» Activity:
In the listing below, find each line that holds "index" and list it.
Start of Data below
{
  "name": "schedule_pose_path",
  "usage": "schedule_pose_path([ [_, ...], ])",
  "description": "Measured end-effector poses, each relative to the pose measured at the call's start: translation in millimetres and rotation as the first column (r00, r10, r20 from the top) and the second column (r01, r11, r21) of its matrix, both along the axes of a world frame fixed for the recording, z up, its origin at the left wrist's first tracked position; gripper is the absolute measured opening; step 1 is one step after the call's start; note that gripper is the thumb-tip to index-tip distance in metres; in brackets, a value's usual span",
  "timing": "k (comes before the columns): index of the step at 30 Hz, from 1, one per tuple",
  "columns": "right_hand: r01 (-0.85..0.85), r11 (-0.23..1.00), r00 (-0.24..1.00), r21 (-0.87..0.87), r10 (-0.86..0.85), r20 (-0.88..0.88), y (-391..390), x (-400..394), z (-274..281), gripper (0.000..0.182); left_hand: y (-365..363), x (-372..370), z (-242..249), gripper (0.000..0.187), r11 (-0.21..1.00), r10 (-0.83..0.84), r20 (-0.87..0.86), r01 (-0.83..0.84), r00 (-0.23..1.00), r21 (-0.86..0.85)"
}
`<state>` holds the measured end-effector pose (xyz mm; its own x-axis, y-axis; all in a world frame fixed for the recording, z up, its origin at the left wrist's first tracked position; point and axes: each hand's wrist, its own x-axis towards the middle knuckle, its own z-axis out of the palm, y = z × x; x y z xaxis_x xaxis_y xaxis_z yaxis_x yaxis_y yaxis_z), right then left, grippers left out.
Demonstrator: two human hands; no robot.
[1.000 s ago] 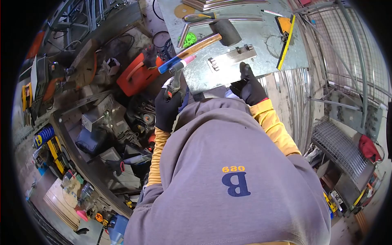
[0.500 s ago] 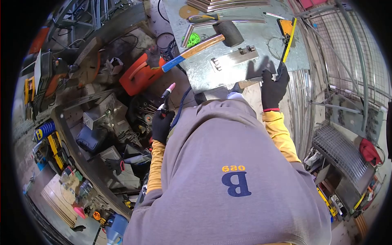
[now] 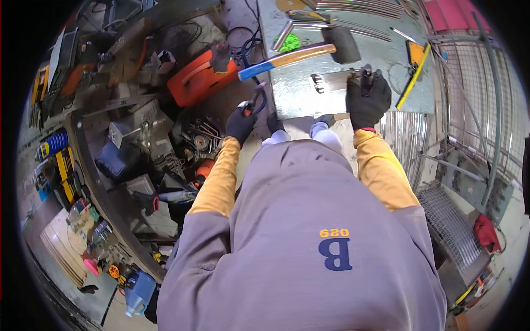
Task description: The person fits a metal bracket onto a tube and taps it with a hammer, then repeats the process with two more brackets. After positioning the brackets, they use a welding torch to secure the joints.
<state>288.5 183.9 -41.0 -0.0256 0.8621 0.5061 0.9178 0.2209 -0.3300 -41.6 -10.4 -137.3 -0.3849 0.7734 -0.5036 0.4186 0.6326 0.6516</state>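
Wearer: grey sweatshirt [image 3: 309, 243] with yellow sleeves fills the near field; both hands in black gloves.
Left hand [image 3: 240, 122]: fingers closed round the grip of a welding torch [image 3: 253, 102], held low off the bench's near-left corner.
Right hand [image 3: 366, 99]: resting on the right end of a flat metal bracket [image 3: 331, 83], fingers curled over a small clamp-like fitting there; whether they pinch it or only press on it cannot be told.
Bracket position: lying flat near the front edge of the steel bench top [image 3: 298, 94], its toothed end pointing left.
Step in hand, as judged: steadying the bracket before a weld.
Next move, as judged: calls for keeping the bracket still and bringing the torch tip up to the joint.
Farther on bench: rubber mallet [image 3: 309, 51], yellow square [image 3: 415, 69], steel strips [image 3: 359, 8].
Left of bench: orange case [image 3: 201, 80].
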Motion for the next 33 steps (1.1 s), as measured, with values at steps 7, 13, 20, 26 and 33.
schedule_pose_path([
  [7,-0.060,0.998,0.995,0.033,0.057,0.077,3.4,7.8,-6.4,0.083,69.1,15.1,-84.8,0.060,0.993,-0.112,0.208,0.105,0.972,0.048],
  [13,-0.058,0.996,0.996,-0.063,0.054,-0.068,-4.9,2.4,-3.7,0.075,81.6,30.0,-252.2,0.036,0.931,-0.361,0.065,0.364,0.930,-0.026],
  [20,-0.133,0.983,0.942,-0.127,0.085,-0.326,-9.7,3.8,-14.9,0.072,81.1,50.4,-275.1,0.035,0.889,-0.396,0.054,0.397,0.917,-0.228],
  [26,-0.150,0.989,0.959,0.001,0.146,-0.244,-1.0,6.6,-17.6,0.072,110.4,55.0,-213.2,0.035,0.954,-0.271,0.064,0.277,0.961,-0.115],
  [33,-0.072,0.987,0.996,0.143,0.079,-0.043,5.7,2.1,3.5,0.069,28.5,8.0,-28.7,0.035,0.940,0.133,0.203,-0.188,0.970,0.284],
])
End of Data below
» Answer for this exercise:
  "description": "Measured end-effector poses, each relative to the pose measured at the call's start: translation in millimetres and rotation as the first column (r00, r10, r20 from the top) and the second column (r01, r11, r21) of its matrix, both along the axes of a world frame fixed for the recording, z up, its origin at the left wrist's first tracked position; gripper is the absolute measured opening; step 1 is one step after the call's start; note that gripper is the thumb-tip to index-tip distance in metres; in brackets, a value's usual span",
  "timing": "k (comes before the columns): index of the step at 30 Hz, from 1, one per tuple",

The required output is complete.